Caching
How to use content-addressed caching for improved performance.
When to Use Caching
Caching improves performance in these scenarios:
- Repeated access: Reading the same files multiple times (e.g., rebuilding a project)
- Shared content: Multiple archives containing identical files (automatic deduplication via content hashing)
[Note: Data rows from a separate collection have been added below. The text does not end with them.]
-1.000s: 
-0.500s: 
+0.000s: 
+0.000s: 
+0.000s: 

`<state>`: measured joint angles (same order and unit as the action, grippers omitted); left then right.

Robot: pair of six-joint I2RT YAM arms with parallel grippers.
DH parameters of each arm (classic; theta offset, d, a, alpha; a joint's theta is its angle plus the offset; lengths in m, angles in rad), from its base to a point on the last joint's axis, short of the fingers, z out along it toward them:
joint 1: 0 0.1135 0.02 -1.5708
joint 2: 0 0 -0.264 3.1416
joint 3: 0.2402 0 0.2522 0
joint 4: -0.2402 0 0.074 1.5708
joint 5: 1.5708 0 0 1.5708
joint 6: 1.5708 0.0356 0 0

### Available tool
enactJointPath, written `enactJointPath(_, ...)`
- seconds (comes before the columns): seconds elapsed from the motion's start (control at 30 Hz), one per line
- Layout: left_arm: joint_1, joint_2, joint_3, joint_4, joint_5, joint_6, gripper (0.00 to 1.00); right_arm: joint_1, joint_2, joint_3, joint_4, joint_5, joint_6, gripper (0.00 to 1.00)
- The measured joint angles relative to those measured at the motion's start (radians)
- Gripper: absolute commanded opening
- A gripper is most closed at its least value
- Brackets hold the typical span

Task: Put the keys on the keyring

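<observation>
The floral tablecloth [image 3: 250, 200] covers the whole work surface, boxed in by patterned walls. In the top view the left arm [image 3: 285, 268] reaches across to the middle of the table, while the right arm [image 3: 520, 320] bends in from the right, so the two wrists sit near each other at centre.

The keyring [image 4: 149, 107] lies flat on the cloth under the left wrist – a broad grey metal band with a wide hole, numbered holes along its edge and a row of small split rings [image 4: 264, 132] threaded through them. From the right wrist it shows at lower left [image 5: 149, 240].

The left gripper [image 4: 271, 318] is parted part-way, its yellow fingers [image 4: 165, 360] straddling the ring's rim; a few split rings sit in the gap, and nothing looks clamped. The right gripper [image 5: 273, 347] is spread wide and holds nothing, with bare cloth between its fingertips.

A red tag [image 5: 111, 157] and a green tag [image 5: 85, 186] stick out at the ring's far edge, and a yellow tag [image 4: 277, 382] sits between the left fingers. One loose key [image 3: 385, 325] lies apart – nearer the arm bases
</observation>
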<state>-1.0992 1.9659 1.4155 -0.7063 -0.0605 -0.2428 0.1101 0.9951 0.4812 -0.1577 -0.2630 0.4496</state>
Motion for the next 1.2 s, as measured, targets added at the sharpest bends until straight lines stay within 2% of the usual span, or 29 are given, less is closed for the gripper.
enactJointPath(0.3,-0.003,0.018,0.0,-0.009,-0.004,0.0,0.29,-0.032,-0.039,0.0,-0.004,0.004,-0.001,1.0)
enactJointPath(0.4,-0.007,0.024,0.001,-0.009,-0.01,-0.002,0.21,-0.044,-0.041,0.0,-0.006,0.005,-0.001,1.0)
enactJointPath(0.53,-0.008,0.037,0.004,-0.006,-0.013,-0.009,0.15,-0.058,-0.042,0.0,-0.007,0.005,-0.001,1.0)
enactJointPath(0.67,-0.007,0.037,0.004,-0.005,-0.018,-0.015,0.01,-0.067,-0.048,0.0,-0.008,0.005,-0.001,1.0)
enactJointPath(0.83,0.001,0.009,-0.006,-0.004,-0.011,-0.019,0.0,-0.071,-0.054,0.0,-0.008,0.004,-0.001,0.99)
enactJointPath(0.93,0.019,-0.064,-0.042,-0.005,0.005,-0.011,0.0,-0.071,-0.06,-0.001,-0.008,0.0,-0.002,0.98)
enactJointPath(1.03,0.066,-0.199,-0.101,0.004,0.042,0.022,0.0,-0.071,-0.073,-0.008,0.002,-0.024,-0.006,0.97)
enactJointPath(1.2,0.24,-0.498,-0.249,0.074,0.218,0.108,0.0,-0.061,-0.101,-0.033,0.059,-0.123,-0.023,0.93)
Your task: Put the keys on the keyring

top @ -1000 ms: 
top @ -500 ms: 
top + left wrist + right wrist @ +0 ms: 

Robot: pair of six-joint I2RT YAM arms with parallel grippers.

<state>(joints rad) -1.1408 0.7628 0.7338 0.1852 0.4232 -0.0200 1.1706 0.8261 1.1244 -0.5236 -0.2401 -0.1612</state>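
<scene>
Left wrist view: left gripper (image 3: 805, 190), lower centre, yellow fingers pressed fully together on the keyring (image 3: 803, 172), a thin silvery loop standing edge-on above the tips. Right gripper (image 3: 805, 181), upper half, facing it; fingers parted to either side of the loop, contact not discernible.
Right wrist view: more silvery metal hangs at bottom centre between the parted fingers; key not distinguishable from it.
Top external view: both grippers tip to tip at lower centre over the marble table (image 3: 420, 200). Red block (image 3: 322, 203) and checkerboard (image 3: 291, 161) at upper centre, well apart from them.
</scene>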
- Remote archives: Avoiding repeated network round trips to OCI registries
The cache uses SHA256 hashes of uncompressed file content as keys. This provides:
- Automatic deduplication across archives
- Implicit integrity verification on cache hits
- Efficient storage of shared dependencies
Disk Cache
To create a disk-backed cache:
import (
"github.com/meigma/blob/cache"
"github.com/meigma/blob/cache/disk"
)
diskCache, err := disk.New("/path/to/cache")
if err != nil {
return err
}
The disk cache automatically creates the directory if it does not exist and uses a sharded directory structure to avoid filesystem performance issues with many files.
Cache Options
Configure the disk cache with options:
diskCache, err := disk.New("/path/to/cache",
disk.WithShardPrefixLen(3), // Use 3-character prefix for sharding (default: 2)
disk.WithDirPerm(0o750), // Set directory permissions (default: 0o700)
)
The shard prefix length determines directory distribution:
2(default): Creates 256 subdirectories (00-ff)3: Creates 4096 subdirectories (000-fff)0: Disables sharding (all files in one directory)
Wrapping a Blob with Caching
To add caching to an existing blob:
import (
"github.com/meigma/blob"
"github.com/meigma/blob/cache"
"github.com/meigma/blob/cache/disk"
)
func openCachedArchive(indexData []byte, source blob.ByteSource) (*cache.Blob, error) {
// Create the base blob
base, err := blob.New(indexData, source)
if err != nil {
return nil, err
}
// Create disk cache
diskCache, err := disk.New("/var/cache/blob")
if err != nil {
return nil, err
}
// Wrap with caching
return cache.New(base, diskCache), nil
}
Using BlobFile with Caching
When using OpenFile, extract the embedded *Blob for caching:
blobFile, err := blob.OpenFile("index.blob", "data.blob")
if err != nil {
return nil, err
}
// Note: caller is responsible for closing blobFile when done
diskCache, err := disk.New("/var/cache/blob")
if err != nil {
blobFile.Close()
return nil, err
}
// Wrap the embedded Blob with caching
cached := cache.New(blobFile.Blob, diskCache)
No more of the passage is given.